- Exercise data
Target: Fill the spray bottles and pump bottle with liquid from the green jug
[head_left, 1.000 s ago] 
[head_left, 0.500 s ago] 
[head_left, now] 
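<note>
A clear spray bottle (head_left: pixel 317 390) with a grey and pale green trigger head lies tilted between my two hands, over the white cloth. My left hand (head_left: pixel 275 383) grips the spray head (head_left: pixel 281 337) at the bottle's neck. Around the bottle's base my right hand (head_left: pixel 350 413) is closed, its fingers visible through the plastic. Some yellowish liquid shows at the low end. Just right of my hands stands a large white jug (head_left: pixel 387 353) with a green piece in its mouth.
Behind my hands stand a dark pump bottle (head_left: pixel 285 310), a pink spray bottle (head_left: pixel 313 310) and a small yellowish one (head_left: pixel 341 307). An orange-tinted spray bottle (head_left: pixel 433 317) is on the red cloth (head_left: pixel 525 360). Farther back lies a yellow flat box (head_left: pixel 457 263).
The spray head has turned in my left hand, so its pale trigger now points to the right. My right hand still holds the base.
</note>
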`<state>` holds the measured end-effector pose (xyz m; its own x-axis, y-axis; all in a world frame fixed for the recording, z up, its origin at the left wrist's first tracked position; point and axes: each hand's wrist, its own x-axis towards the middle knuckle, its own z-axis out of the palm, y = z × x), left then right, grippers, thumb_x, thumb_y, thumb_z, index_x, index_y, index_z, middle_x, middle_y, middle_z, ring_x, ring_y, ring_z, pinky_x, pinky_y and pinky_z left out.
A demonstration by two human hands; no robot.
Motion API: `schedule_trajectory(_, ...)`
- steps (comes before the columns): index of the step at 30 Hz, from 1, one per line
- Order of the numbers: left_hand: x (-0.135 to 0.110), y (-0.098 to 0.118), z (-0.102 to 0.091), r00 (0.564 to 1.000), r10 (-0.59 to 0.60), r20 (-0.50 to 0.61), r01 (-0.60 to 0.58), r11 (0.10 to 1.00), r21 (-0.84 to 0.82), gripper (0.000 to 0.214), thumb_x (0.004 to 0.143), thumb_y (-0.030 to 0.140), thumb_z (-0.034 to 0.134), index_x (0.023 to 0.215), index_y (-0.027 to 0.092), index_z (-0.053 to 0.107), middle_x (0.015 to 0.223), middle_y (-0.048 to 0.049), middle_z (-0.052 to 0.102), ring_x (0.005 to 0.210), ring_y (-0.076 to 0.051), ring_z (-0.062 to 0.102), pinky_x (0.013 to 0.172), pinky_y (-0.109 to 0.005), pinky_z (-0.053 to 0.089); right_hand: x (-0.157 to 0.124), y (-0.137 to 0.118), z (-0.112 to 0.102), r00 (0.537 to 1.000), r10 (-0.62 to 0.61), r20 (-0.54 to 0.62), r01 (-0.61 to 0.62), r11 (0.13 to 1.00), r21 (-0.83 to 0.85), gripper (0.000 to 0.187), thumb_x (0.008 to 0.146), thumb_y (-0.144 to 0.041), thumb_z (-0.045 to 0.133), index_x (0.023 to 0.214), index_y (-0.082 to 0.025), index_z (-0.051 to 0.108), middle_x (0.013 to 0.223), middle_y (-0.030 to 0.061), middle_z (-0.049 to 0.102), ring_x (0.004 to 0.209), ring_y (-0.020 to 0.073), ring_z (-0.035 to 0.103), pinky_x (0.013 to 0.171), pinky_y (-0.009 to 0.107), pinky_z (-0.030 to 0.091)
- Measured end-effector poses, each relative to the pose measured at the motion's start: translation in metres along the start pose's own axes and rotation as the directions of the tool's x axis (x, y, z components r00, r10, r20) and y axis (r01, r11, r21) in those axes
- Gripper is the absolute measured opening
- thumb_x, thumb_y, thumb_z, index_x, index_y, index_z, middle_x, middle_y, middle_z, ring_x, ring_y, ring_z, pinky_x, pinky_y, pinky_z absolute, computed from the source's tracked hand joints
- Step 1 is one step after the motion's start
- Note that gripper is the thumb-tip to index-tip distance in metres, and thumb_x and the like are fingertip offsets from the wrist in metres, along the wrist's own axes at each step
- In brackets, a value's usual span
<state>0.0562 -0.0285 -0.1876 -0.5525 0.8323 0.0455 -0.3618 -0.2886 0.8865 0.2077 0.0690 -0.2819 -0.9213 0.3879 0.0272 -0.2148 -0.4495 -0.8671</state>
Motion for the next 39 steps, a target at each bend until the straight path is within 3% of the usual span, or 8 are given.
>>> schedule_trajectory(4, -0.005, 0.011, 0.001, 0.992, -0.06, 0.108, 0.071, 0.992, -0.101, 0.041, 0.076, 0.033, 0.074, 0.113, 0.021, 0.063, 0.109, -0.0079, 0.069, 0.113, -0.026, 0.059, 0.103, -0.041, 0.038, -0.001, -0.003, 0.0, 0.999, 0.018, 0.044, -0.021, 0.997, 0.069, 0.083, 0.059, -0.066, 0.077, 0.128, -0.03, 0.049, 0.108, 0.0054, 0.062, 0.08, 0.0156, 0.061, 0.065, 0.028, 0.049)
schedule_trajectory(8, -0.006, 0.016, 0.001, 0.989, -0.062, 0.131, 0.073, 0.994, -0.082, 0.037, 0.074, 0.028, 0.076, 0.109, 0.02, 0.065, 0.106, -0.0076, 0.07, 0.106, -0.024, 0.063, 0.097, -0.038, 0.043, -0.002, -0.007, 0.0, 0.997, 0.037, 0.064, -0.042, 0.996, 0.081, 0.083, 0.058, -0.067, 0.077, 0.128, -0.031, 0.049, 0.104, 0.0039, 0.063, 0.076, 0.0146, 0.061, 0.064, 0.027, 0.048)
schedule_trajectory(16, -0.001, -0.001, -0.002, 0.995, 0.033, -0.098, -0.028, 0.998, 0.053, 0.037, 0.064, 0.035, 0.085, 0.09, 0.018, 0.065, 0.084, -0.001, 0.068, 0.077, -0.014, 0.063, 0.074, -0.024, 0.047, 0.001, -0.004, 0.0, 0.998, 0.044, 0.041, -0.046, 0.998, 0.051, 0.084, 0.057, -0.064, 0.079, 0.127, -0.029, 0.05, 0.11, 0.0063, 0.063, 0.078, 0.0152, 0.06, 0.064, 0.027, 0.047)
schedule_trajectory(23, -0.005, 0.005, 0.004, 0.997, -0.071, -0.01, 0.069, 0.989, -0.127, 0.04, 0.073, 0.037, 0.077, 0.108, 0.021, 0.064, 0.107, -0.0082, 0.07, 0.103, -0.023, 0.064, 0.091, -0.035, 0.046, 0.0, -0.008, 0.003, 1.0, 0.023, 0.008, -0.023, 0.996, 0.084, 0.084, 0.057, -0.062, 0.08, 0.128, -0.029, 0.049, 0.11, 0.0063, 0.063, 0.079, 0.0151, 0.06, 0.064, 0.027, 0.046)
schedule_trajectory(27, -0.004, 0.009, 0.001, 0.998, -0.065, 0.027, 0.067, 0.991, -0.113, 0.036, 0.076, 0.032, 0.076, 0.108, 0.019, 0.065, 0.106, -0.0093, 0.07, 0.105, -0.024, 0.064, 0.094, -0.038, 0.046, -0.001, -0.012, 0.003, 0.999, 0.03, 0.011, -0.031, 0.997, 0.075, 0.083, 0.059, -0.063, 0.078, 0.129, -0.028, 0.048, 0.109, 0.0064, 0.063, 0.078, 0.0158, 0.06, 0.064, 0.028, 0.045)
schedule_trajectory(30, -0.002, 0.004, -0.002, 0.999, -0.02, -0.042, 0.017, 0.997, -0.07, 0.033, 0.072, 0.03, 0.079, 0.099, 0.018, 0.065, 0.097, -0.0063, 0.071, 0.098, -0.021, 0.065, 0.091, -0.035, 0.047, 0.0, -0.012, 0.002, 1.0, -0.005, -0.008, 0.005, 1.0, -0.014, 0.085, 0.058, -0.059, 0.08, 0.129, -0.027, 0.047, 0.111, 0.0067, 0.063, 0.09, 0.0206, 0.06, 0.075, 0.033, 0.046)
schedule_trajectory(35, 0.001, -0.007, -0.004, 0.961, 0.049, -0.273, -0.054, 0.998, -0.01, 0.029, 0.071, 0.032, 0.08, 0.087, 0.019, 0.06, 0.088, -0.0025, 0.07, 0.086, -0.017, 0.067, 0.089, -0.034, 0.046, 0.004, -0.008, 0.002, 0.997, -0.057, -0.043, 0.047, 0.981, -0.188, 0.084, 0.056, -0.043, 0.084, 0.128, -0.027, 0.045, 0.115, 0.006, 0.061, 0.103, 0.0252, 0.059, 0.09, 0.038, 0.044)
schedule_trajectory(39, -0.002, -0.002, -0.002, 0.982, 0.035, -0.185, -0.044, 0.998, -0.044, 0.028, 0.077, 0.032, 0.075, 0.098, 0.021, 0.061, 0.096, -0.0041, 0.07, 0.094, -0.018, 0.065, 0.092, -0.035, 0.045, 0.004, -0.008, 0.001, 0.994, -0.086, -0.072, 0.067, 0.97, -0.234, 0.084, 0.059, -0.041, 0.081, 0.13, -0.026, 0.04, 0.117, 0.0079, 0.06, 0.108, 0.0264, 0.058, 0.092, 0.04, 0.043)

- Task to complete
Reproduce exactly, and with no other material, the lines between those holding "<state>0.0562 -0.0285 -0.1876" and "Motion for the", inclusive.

- Response
<state>0.0562 -0.0285 -0.1876 -0.5525 0.8323 0.0455 -0.3618 -0.2886 0.8865 0.2077 0.0690 -0.2819 -0.9213 0.3879 0.0272 -0.2148 -0.4495 -0.8671</state>
Motion for the next 39 steps, a target at each bend until the straight path is within 3% of the usual span, or 8 are given.

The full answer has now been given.